Directions for this task:
Print every entry exactly as written.

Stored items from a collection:

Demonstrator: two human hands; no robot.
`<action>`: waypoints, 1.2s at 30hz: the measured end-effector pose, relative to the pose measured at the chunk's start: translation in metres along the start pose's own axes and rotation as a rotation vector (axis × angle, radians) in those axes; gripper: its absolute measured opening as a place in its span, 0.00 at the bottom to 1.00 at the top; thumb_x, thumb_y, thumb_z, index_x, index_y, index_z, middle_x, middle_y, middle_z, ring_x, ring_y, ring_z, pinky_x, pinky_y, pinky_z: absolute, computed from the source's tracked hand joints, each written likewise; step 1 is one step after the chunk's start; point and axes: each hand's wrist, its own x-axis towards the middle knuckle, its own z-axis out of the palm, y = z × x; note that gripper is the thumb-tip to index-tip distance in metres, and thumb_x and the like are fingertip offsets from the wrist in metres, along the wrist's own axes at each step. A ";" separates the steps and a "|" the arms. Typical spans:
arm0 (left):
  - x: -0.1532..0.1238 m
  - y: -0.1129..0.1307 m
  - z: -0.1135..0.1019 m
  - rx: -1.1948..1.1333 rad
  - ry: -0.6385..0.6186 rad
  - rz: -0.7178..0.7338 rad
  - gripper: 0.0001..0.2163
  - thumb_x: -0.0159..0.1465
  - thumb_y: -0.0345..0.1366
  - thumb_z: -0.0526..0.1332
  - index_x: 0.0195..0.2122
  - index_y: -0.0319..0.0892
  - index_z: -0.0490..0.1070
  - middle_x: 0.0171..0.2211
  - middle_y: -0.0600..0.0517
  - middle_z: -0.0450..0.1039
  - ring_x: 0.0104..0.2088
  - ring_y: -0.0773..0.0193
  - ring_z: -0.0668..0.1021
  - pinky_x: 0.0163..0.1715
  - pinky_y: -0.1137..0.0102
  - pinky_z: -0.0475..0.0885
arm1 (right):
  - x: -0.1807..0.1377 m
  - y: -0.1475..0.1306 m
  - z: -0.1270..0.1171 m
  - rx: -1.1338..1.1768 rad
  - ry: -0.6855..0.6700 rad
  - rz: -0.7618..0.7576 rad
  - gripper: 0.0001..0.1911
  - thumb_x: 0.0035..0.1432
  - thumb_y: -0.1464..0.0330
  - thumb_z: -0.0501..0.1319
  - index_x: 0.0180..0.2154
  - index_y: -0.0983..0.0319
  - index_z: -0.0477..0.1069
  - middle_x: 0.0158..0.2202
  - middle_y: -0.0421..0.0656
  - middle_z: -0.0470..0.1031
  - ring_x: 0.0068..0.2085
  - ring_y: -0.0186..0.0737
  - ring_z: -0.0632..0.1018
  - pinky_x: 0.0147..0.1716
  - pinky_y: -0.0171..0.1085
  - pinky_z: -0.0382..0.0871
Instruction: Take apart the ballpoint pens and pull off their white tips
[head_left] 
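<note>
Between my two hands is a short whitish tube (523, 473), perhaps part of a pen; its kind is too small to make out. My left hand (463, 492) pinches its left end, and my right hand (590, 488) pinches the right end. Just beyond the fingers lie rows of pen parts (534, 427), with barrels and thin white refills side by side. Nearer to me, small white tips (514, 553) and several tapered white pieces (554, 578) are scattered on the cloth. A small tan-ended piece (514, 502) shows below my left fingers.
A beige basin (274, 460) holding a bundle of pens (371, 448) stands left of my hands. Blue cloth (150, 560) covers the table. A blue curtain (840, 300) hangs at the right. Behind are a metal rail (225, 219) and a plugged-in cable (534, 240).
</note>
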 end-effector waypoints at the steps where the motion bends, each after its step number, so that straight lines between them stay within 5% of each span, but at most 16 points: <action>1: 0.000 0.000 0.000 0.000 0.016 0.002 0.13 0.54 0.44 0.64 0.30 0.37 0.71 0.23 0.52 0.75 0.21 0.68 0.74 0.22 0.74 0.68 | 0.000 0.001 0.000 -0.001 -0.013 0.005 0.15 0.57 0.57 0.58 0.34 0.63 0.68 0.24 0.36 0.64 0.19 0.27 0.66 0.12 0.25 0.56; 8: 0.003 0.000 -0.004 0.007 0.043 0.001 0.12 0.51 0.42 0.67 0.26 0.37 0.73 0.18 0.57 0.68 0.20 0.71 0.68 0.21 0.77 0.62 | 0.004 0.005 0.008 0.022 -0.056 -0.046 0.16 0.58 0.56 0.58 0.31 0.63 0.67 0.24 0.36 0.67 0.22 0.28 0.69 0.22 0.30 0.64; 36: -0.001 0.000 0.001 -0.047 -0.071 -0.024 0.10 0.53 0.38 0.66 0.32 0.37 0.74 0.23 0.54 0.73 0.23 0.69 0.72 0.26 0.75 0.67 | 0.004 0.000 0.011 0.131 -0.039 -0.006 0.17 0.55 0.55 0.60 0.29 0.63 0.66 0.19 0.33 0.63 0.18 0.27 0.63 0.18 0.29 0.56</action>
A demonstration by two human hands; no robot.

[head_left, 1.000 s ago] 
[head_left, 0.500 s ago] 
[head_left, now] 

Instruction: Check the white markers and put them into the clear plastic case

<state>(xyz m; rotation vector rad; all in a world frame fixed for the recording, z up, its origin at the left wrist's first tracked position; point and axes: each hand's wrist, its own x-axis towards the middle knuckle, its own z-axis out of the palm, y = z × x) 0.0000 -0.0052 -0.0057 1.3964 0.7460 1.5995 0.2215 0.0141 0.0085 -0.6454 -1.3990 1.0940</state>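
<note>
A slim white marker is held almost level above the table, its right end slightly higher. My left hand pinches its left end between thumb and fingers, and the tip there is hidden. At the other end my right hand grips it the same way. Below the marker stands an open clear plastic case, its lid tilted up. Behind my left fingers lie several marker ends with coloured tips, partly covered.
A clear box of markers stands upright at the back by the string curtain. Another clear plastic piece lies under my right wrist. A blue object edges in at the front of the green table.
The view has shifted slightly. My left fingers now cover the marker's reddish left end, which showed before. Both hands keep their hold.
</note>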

Finished task:
Demonstrator: two human hands; no robot.
`<action>`: waypoints, 1.2s at 30hz: the measured end-effector pose, relative to the pose measured at the chunk's start: translation in metres along the start pose's own axes and rotation as a rotation vector (axis × angle, radians) in those axes; gripper: its absolute measured opening as a place in its span, 0.00 at the bottom to 1.00 at the top; thumb_x, thumb_y, thumb_z, index_x, index_y, index_z, middle_x, middle_y, middle_z, ring_x, ring_y, ring_z, pinky_x, pinky_y, pinky_z: absolute, computed from the source's tracked hand joints, each written likewise; step 1 is one step after the chunk's start; point and axes: each hand's wrist, its own x-axis towards the middle knuckle, its own z-axis out of the palm, y = z × x; note that gripper is the thumb-tip to index-tip distance in metres, and thumb_x and the like are fingertip offsets from the wrist in metres, along the wrist's own axes at each step. A ";" separates the steps and a "|" the arms. Typical spans:
arm0 (left):
  - x: -0.1532..0.1238 m
  - y: -0.1129..0.1307 m
  - z: -0.1135..0.1019 m
  - rx: -1.1948..1.1333 rad
  - ry: -0.6385..0.6186 rad
  - rz: -0.7178..0.7338 rad
  - gripper: 0.0001..0.2163
  - thumb_x: -0.0159..0.1465
  - thumb_y: -0.0345..0.1366
  - thumb_z: -0.0526..0.1332
  - index_x: 0.0195..0.2122
  - index_y: -0.0319..0.0892
  - index_z: -0.0490..0.1070
  - middle_x: 0.0171..0.2211
  - middle_y: -0.0600..0.0517
  - middle_z: -0.0450..0.1039
  - ring_x: 0.0104..0.2088
  - ring_y: -0.0773..0.0193
  - ring_z: -0.0668..0.1021
  - pinky_x: 0.0163..0.1715
  - pinky_y: -0.1137..0.0102
  - pinky_z: -0.0475..0.0885
arm1 (right):
  - x: -0.1807..0.1377 m
  - y: -0.1475..0.1306 m
  - z: -0.1270..0.1171 m
  - rx: -1.1338..1.1768 rad
  - ry: -0.6855..0.6700 rad
  - rz: -0.7618..0.7576 rad
  - gripper: 0.0001..0.1911
  - thumb_x: 0.0035..0.1432
  - thumb_y: -0.1464..0.0330
  - thumb_z: -0.0501..0.1319
  - index_x: 0.0180..0.2154
  - index_y: -0.0983..0.0319
  - index_z: -0.0477..0.1069
  - middle_x: 0.0158..0.2202
  - middle_y: -0.0421..0.0656
  - middle_z: -0.0470..0.1031
  - ring_x: 0.0068..0.2085
  - ring_y: -0.0186..0.0737
  - ring_z: -0.0632..0.1018
  - pinky_x: 0.0147..0.1716
  - pinky_y: -0.0171..0.1085
  - pinky_z: -0.0382..0.0871
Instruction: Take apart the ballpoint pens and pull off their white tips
[head_left] 
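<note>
Between my two hands is a short whitish tube (523, 473), perhaps part of a pen; its kind is too small to make out. My left hand (463, 492) pinches its left end, and my right hand (590, 488) pinches the right end. Just beyond the fingers lie rows of pen parts (534, 427), with barrels and thin white refills side by side. Nearer to me, small white tips (514, 553) and several tapered white pieces (554, 578) are scattered on the cloth. A small tan-ended piece (514, 502) shows below my left fingers.
A beige basin (274, 460) holding a bundle of pens (371, 448) stands left of my hands. Blue cloth (150, 560) covers the table. A blue curtain (840, 300) hangs at the right. Behind are a metal rail (225, 219) and a plugged-in cable (534, 240).
</note>
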 end-effector waypoints at the steps where the motion bends, each after its step number, so that straight lines between them stay within 5% of each span, but at most 16 points: <action>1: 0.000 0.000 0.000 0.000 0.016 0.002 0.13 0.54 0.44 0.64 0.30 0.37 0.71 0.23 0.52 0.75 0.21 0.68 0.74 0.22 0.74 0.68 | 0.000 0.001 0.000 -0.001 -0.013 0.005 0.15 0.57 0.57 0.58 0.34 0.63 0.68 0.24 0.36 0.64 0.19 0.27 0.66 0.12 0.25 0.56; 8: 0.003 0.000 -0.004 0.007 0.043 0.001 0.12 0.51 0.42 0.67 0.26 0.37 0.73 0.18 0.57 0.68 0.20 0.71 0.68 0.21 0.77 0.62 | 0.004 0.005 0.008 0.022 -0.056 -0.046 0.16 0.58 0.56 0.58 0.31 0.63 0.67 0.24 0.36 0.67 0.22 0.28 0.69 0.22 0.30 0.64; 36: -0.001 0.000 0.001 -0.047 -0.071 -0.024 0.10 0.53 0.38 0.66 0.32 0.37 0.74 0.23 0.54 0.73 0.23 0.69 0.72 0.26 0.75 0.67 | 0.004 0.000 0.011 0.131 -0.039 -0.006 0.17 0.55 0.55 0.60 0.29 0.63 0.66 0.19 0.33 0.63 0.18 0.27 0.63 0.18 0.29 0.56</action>
A demonstration by two human hands; no robot.

[head_left, 1.000 s ago] 
[head_left, 0.500 s ago] 
[head_left, now] 

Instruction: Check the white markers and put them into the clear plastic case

<state>(xyz m; rotation vector rad; all in a world frame fixed for the recording, z up, its origin at the left wrist's first tracked position; point and axes: each hand's wrist, its own x-axis towards the middle knuckle, its own z-axis out of the palm, y = z × x) 0.0000 -0.0052 -0.0057 1.3964 0.7460 1.5995 0.2215 0.0141 0.0085 -0.6454 -1.3990 1.0940</state>
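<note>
A slim white marker is held almost level above the table, its right end slightly higher. My left hand pinches its left end between thumb and fingers, and the tip there is hidden. At the other end my right hand grips it the same way. Below the marker stands an open clear plastic case, its lid tilted up. Behind my left fingers lie several marker ends with coloured tips, partly covered.
A clear box of markers stands upright at the back by the string curtain. Another clear plastic piece lies under my right wrist. A blue object edges in at the front of the green table.
The view has shifted slightly. My left fingers now cover the marker's reddish left end, which showed before. Both hands keep their hold.
</note>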

This output completes the exercise.